Pune Doctors Save 70-Year-Old from Severe Post-Angioplasty Bleeding

Pune, Feb 26: Doctors at Manipal Hospital Kharadi successfully treated a 70-year-old gentleman who developed life-threatening urinary bleeding just three days after undergoing cardiac angioplasty. The patient had been evaluated for ECG changes during a routine cardiology check-up and underwent a successful angioplasty.

The patient was started on dual antiplatelet therapy, but within three days, he presented to the Urology OPD with passage of blood clots in urine. Further evaluation revealed nearly 300 ml of clots in the urinary bladder along with a massively enlarged prostate measuring approximately 250 cc. The antiplatelet therapy had triggered active bleeding from the prostate, making the situation critical.
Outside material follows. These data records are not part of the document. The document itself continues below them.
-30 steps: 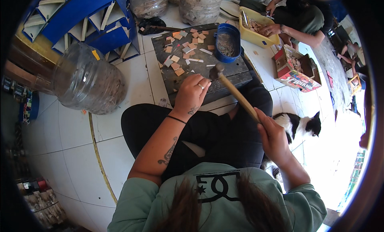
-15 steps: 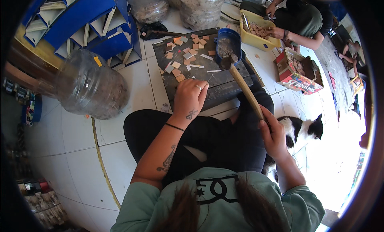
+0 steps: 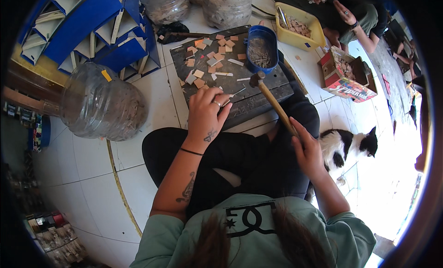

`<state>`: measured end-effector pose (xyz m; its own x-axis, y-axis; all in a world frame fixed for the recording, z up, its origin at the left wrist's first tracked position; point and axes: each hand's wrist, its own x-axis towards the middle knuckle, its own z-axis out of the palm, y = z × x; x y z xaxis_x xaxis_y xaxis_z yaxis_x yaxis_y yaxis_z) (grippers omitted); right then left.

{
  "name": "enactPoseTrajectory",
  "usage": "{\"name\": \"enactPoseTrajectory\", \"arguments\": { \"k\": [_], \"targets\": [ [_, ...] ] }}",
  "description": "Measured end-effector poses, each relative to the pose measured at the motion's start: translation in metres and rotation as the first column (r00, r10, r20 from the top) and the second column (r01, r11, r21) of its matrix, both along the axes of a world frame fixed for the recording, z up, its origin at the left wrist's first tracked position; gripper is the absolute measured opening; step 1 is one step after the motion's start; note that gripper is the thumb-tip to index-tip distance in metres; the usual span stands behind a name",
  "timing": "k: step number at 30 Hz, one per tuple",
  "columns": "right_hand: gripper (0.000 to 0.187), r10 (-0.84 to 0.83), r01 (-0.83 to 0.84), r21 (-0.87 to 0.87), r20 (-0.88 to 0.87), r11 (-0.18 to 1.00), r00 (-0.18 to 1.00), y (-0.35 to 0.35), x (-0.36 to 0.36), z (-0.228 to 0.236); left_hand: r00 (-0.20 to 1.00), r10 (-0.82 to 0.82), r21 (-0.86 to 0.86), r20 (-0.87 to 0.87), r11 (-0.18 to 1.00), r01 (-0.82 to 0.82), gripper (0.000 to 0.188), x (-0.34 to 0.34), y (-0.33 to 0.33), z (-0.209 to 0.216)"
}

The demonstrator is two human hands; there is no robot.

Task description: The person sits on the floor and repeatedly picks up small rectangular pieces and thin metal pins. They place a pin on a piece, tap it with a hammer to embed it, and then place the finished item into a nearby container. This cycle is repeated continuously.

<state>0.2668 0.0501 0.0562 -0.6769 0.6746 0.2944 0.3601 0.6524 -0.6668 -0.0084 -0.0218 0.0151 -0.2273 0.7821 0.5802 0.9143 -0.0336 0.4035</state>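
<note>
In my right hand (image 3: 308,150), closed round its wooden handle, is a hammer (image 3: 275,104). Its metal head hangs over the front right of a dark board (image 3: 249,112), by a blue tub (image 3: 275,55) with thin nails (image 3: 258,55) in it. My left hand (image 3: 207,110) rests at the board's front edge, thumb apart from the fingers. A thin nail (image 3: 238,92) and a small brown piece (image 3: 225,101) lie beside its fingertips; whether the fingers touch that piece I cannot tell. Several small square wooden tiles (image 3: 215,61) and white strips (image 3: 224,74) are scattered across the board.
A black and white cat (image 3: 344,150) sits right of my leg. Beyond are a red carton (image 3: 348,90) of wood pieces and a yellow tub (image 3: 300,39), with another person's hand (image 3: 345,14) nearby. A clear plastic jar (image 3: 101,102) lies left, below a blue rack (image 3: 87,28).
My left hand has loosened from a pinch on the nail and shifted slightly left. The hammer head has moved down off the blue tub. The other person's hand has lifted from the yellow tub.
</note>
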Motion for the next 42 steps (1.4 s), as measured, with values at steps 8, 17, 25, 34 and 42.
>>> {"name": "enactPoseTrajectory", "arguments": {
  "k": [8, 17, 25, 34, 42],
  "targets": [
    [0.049, -0.001, 0.005, -0.020, 0.196, 1.000, 0.981, -0.006, -0.014, 0.001, 0.997, -0.006, -0.022, -0.071, 1.000, 0.005, 0.012, 0.000, -0.002, -0.004],
    [0.046, -0.029, 0.055, -0.187, 0.140, 0.981, 0.990, 0.000, -0.004, 0.009, 0.964, 0.020, -0.105, 0.264, 0.994, 0.008, 0.002, -0.013, 0.006, -0.002],
    [0.050, -0.010, 0.014, -0.044, 0.080, 0.999, 0.997, -0.002, -0.015, 0.001, 0.998, 0.041, -0.014, -0.045, 0.999, -0.041, 0.007, -0.005, 0.005, 0.004],
    [0.052, -0.041, 0.011, 0.120, 0.253, 0.993, 0.967, -0.007, -0.021, 0.002, 0.991, -0.003, -0.013, -0.134, 1.000, 0.001, 0.014, -0.004, -0.003, -0.007],
    [0.051, -0.028, 0.028, 0.004, 0.303, 1.000, 0.952, -0.001, -0.011, 0.005, 0.997, -0.044, 0.020, -0.061, 0.999, 0.046, 0.013, -0.007, 0.000, -0.008]
  ]
}}
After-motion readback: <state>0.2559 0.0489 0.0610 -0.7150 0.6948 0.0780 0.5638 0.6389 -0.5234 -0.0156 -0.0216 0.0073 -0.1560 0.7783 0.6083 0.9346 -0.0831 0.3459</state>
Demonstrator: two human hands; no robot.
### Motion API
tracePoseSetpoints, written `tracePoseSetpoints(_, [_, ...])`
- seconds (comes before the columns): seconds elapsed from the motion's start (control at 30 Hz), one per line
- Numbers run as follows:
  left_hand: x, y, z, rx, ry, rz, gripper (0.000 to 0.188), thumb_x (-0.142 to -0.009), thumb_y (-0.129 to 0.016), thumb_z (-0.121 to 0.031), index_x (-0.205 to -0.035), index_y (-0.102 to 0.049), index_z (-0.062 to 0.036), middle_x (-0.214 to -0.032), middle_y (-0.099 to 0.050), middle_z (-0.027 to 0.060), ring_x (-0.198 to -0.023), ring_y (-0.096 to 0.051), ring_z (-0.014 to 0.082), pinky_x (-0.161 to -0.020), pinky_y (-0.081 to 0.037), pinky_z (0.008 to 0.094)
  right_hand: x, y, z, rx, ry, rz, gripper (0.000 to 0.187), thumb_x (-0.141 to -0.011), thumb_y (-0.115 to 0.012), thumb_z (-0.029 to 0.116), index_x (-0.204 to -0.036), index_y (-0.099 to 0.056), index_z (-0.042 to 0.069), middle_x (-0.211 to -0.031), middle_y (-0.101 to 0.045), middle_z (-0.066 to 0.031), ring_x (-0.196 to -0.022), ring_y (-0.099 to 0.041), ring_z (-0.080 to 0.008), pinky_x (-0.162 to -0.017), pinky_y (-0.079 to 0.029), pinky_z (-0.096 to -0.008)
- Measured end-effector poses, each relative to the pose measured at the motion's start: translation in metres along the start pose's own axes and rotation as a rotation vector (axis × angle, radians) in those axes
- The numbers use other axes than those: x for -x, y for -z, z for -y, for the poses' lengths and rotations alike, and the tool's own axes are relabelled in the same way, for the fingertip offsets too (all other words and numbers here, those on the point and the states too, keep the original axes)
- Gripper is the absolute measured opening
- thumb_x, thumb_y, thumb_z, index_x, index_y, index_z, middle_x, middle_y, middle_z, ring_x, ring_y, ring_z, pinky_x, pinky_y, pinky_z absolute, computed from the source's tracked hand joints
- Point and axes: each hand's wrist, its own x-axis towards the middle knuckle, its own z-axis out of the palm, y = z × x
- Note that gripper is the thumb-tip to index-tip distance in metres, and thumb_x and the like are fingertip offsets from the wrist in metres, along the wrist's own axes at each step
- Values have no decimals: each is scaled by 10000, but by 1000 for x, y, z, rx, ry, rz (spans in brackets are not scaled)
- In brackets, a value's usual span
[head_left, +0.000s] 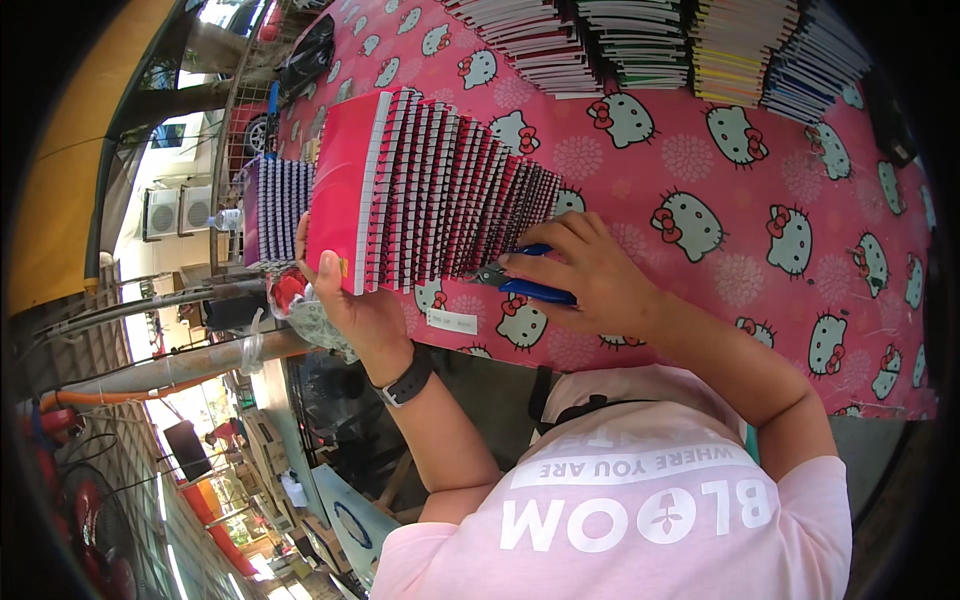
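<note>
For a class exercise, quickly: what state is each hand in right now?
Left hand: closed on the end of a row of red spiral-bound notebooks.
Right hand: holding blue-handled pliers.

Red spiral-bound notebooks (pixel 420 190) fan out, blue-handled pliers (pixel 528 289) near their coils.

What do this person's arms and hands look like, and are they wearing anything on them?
No gloves! The left hand has a dark strap at its wrist; the right hand has none showing. Short pale pink sleeves leave both forearms uncovered.
</note>
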Motion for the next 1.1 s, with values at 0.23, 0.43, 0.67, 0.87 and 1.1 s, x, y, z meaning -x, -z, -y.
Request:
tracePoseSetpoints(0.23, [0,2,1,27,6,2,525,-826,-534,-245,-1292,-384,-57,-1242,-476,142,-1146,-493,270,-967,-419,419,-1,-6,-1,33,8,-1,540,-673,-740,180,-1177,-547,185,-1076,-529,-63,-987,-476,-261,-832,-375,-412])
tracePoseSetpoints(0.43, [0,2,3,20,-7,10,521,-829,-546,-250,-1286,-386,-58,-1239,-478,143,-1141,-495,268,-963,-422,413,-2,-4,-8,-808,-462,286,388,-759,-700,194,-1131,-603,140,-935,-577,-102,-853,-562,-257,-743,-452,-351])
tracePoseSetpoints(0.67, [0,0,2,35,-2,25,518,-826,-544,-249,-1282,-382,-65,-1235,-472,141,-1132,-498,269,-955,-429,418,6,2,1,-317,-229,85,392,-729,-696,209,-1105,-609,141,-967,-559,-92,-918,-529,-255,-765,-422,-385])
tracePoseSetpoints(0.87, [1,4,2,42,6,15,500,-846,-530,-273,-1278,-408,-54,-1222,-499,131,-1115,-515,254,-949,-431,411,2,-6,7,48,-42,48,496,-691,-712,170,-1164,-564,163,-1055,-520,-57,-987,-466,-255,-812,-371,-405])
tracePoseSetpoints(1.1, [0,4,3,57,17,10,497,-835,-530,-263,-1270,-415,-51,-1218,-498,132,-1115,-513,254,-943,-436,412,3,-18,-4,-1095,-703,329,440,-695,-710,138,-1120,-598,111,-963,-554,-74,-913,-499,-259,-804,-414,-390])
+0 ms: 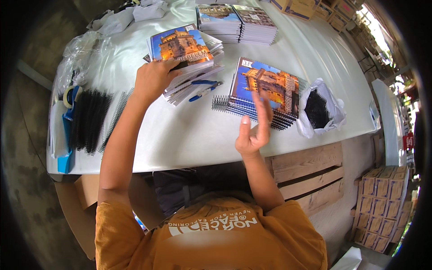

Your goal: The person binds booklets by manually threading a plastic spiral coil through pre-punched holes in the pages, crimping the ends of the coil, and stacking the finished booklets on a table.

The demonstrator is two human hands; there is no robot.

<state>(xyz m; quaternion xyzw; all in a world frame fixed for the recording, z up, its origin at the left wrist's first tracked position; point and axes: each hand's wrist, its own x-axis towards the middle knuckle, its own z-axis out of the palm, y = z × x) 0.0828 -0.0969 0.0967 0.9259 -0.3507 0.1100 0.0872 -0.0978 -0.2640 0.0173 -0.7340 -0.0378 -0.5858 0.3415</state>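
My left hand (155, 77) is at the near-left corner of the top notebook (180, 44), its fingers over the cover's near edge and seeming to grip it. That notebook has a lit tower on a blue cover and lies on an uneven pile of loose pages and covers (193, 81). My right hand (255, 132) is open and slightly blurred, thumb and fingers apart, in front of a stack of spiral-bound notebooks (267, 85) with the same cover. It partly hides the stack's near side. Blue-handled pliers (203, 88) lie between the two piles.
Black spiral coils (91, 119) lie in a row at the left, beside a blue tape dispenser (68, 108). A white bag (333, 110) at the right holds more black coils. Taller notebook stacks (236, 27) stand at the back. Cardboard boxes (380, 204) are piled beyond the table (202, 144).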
An emergency clot evacuation and fulguration of bleeding vessels were performed, following which the patient was shifted to the ICU for close monitoring. Despite initial intervention, he developed recurrent clot retention and continued bleeding. Given the high risk of stopping or continuing antiplatelet therapy, a multidisciplinary team comprising Cardiology, Urology, Interventional Radiology, and Critical Care carefully evaluated the case.

Considering the complexity, a minimally invasive prostate artery angioembolization was performed by Dr. Santosh Patil, which successfully controlled the bleeding. The patient was discharged with a urinary catheter after stabilization. Six months later, once it was safe to discontinue antiplatelet therapy, he underwent definitive treatment with Laser Enucleation of the Prostate for his enlarged prostate.

Speaking about the case, Dr. Ankit Sharma, Consultant – Urology, Manipal Hospital Kharadi, Pune, said,

In elderly patients who have recently undergone cardiac procedures, managing bleeding complications becomes particularly challenging due to the need for life-saving blood thinners. In this case, the patient presented with acute haematuria and clot retention soon after angioplasty. Evaluation revealed a significantly enlarged prostate of nearly 250 cc with active bleeding triggered by dual antiplatelet therapy.”

Further he added,

“Given the mandatory continuation of blood thinners, the massive prostate size, and recurrent clot formation, this was an extremely high-risk scenario where conventional surgery carried significant danger. Despite these complexities, the team proceeded with minimally invasive interventions — including emergency clot evacuation, prostate artery embolization, and later laser enucleation of the prostate once it was safe. The bleeding was completely controlled, and the patient’s quality of life improved significantly during recovery.”

The patient has now fully recovered following the laser surgery and was discharged in stable condition. Doctors emphasize that blood in urine should never be ignored, especially in elderly patients or those on blood thinners. The case highlights Manipal Hospital Kharadi’s advanced technology, minimally invasive expertise, and strong multidisciplinary approach in managing complex, high-risk conditions with successful outcomes.